* Activity
An exact copy of all records is expected, minus the images.

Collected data
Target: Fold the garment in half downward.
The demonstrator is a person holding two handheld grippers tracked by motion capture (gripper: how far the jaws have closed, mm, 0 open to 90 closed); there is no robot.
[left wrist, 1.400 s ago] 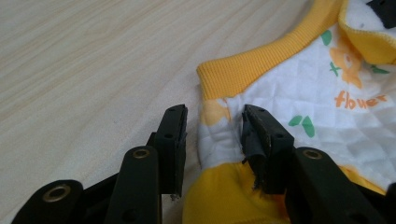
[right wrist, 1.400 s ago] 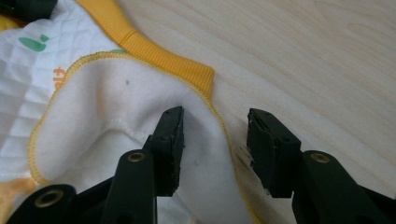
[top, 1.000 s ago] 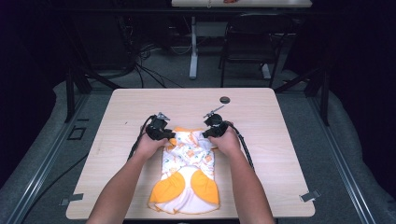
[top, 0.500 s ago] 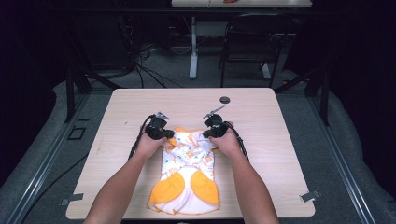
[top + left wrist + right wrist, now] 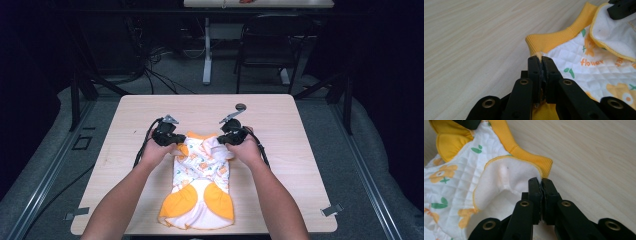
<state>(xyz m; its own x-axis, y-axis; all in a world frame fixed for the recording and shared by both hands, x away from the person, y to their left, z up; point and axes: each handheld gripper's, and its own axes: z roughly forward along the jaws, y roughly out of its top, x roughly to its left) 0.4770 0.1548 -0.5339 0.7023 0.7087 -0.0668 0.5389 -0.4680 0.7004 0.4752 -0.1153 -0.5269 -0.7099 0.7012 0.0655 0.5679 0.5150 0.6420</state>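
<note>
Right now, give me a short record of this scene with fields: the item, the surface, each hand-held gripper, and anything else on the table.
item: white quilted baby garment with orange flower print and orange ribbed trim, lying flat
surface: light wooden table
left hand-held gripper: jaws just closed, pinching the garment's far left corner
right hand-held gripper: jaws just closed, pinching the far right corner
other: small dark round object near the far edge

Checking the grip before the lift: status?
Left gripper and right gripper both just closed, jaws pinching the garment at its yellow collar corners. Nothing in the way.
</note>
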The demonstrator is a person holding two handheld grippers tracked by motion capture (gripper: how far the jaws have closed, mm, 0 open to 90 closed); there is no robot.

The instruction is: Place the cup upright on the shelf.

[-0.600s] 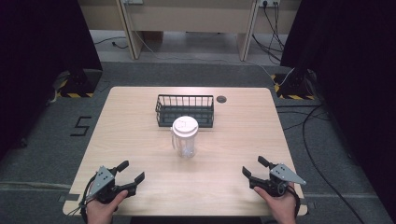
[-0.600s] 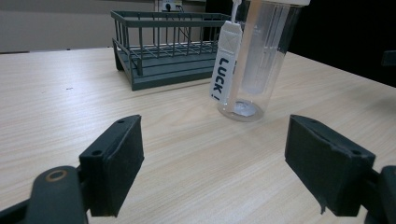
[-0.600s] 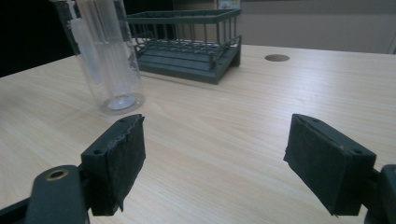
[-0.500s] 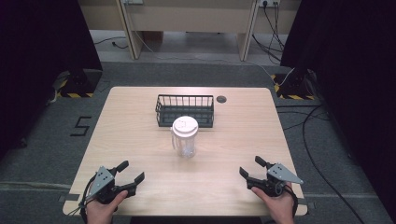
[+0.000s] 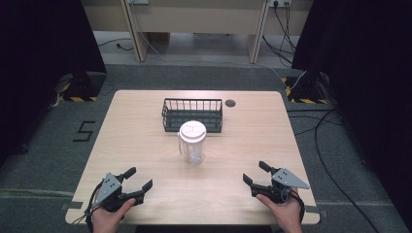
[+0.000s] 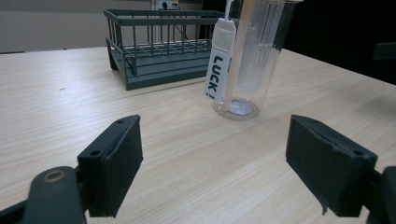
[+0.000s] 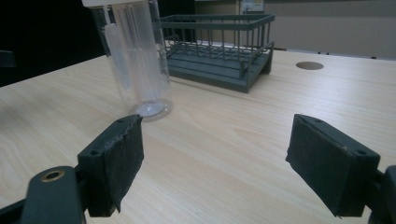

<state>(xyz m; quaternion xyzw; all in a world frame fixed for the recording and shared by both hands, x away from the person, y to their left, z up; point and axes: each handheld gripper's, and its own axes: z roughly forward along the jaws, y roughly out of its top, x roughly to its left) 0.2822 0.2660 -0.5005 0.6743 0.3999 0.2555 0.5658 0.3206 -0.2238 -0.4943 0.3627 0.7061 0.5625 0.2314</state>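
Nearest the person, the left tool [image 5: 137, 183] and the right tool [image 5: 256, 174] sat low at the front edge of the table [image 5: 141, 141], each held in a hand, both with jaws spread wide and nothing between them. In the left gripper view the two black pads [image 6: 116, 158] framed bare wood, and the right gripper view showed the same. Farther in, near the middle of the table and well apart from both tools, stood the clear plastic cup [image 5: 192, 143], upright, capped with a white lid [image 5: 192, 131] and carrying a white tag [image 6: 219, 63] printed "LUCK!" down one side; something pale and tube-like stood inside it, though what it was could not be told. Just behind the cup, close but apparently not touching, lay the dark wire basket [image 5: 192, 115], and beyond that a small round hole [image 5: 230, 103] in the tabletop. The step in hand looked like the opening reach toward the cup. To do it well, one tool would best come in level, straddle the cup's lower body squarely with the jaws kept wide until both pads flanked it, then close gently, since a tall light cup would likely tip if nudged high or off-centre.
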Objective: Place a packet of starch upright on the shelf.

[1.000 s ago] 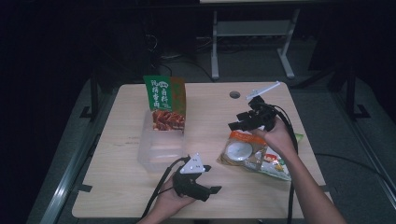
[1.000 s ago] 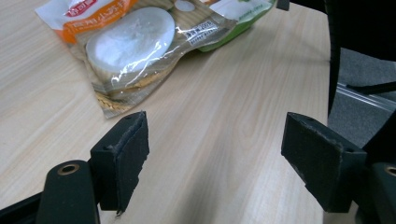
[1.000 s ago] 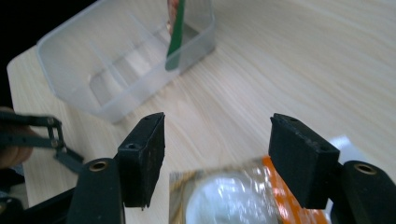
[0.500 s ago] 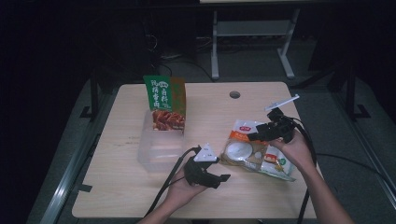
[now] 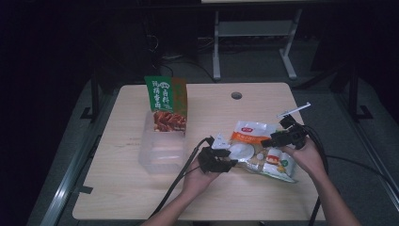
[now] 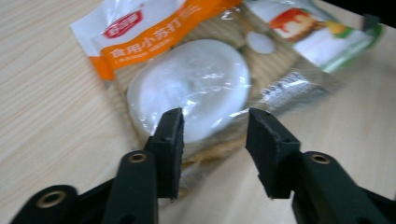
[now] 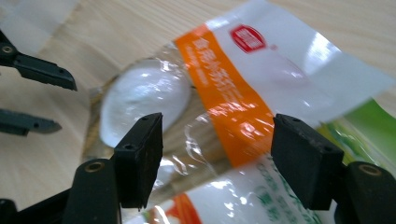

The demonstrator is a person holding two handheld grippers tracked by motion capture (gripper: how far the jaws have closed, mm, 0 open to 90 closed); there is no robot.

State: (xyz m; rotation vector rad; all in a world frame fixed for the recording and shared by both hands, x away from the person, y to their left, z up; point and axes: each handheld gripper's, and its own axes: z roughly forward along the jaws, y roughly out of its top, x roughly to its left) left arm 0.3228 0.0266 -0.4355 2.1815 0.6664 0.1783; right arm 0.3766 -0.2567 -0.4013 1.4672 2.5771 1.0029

* Task response
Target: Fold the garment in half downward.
The demonstrator is a person holding two handheld grippers tracked by motion capture (gripper: how far the jaws have closed, mm, 0 open to 90 closed); there is no robot.
[left wrist, 1.400 s ago] 
[right wrist, 1.400 s ago] 
[top, 1.000 s ago] 
[top, 0.500 s ago] 
[top + left wrist + right wrist, now] 
<state>(xyz m; its own x-axis, y-axis; all in a world frame fixed for the recording and shared by both hands, x away from the person, y to their left, z up; point and axes: each handheld gripper's, and its own axes: z roughly forward along the jaws, y roughly out of its top, x roughly to its left) 0.4770 0.1548 -0.5339 0.7023 0.7087 -0.0668 0.5389 -0.4680 0.7004 0.4752 -0.1153 -0.5269 -0.7099 0.7012 0.0655 0.5679 0.5150 0.6420</state>
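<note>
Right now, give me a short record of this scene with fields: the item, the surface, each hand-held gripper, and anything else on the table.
item: white quilted baby garment with orange flower print and orange ribbed trim, lying flat
surface: light wooden table
left hand-held gripper: jaws just closed, pinching the garment's far left corner
right hand-held gripper: jaws just closed, pinching the far right corner
other: small dark round object near the far edge

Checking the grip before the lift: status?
Left gripper and right gripper both just closed, jaws pinching the garment at its yellow collar corners. Nothing in the way.
</note>
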The demonstrator is a person holding two handheld grippers tracked by motion capture (gripper: how far the jaws have closed, mm, 0 open to 90 closed); there is no robot.

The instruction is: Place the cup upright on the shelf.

[-0.600s] 
[-0.600s] 
[-0.600s] 
[-0.500s] 
[+0.000s] 
[+0.000s] 
[+0.000s] 

<state>(xyz m; quaternion xyzw; all in a world frame fixed for the recording and shared by both hands, x away from the person, y to their left, z up; point and axes: each handheld gripper's, and its own axes: z roughly forward along the jaws, y roughly out of its top, x roughly to its left) 0.2822 0.2660 -0.5005 0.6743 0.3999 0.2555 0.5658 0.3206 -0.2238 -0.4943 0.3627 0.7061 0.5625 0.2314</state>
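Nearest the person, the left tool [image 5: 137, 183] and the right tool [image 5: 256, 174] sat low at the front edge of the table [image 5: 141, 141], each held in a hand, both with jaws spread wide and nothing between them. In the left gripper view the two black pads [image 6: 116, 158] framed bare wood, and the right gripper view showed the same. Farther in, near the middle of the table and well apart from both tools, stood the clear plastic cup [image 5: 192, 143], upright, capped with a white lid [image 5: 192, 131] and carrying a white tag [image 6: 219, 63] printed "LUCK!" down one side; something pale and tube-like stood inside it, though what it was could not be told. Just behind the cup, close but apparently not touching, lay the dark wire basket [image 5: 192, 115], and beyond that a small round hole [image 5: 230, 103] in the tabletop. The step in hand looked like the opening reach toward the cup. To do it well, one tool would best come in level, straddle the cup's lower body squarely with the jaws kept wide until both pads flanked it, then close gently, since a tall light cup would likely tip if nudged high or off-centre.
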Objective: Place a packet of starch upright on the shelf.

[1.000 s ago] 
[1.000 s ago] 
[1.000 s ago] 
[0.500 s ago] 
[now] 
[now] 
[now] 

The demonstrator is a person holding two handheld grippers tracked by motion capture (gripper: how far the jaws have closed, mm, 0 open to 90 closed); there is no robot.

State: (xyz m; rotation vector rad; all in a world frame fixed for the recording and shared by both hands, x away from the person, y to their left, z up; point and axes: each handheld gripper's, and its own axes: z roughly forward along the jaws, y roughly out of its top, x roughly to its left) left arm 0.3228 0.0266 -0.4355 2.1815 0.6664 0.1783; right arm 0.3766 -0.2567 -0.4013 1.4672 2.5771 1.0029

Nothing further is needed for the exercise.